#### PROBLEM TO SOLVE:
Retype the data below exactly, skipping pictures.

#### SUPPLIED MATERIAL:
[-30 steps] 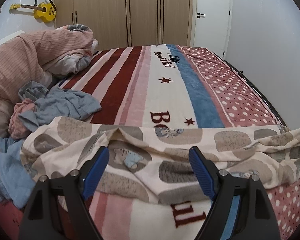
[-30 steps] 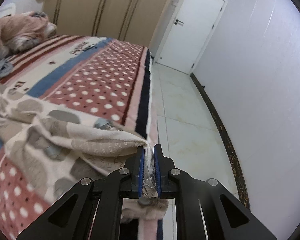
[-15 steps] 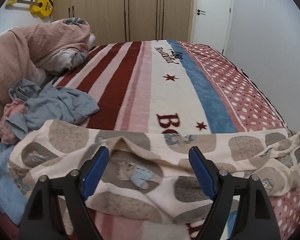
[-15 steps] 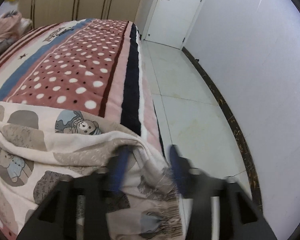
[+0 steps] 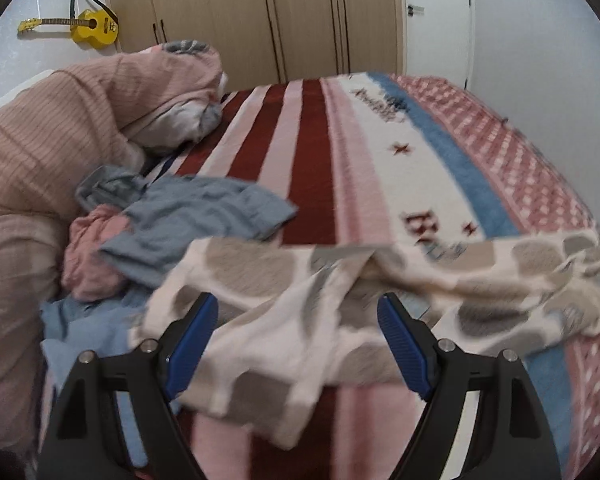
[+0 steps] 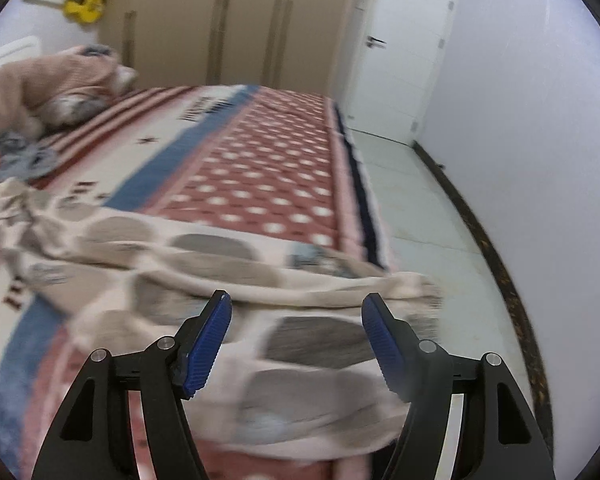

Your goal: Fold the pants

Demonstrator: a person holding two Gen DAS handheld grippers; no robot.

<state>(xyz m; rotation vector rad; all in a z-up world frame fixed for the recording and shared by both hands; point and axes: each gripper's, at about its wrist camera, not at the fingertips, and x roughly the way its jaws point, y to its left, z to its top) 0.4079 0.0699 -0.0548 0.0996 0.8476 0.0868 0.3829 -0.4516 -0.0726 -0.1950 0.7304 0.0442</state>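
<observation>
The pants [image 5: 340, 296] are cream with grey-brown patches and small bear prints. They lie stretched across the near end of the bed, rumpled. In the right wrist view the pants [image 6: 228, 264] reach the bed's right edge, their end just ahead of the fingers. My left gripper [image 5: 298, 320] is open above the pants' left part and holds nothing. My right gripper [image 6: 296, 320] is open over the pants' right end and holds nothing. Both views are blurred by motion.
The bed blanket [image 5: 312, 152] has red, pink, white and blue stripes and a dotted band. A pile of blue and pink clothes [image 5: 172, 232] and a pink duvet [image 5: 60, 128] lie at the left. Tiled floor [image 6: 420, 208] runs along the bed's right edge.
My right gripper opened and let go of the pants' end, which now lies on the bed. Both grippers have shifted and the views have swung, the left one toward the clothes pile.
</observation>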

#### WORKED SOLUTION:
[-30 steps] 
[-30 steps] 
[-15 steps] 
[-15 steps] 
[+0 steps] 
[+0 steps] 

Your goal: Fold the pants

Demonstrator: a person holding two Gen DAS handheld grippers; no robot.

<state>(xyz m; rotation vector rad; all in a z-up world frame fixed for the recording and shared by both hands; point and axes: each gripper's, at about its wrist camera, not at the fingertips, and x roughly the way its jaws point, y to its left, z to its top) 0.4079 0.0699 -0.0548 0.0996 0.8476 0.0868 0.3829 -0.4516 -0.0726 -0.1950 0.7304 0.0442</state>
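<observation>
The pants [image 5: 340, 296] are cream with grey-brown patches and small bear prints. They lie stretched across the near end of the bed, rumpled. In the right wrist view the pants [image 6: 228, 264] reach the bed's right edge, their end just ahead of the fingers. My left gripper [image 5: 298, 320] is open above the pants' left part and holds nothing. My right gripper [image 6: 296, 320] is open over the pants' right end and holds nothing. Both views are blurred by motion.
The bed blanket [image 5: 312, 152] has red, pink, white and blue stripes and a dotted band. A pile of blue and pink clothes [image 5: 172, 232] and a pink duvet [image 5: 60, 128] lie at the left. Tiled floor [image 6: 420, 208] runs along the bed's right edge.
My right gripper opened and let go of the pants' end, which now lies on the bed. Both grippers have shifted and the views have swung, the left one toward the clothes pile.
</observation>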

The output is complete as shown.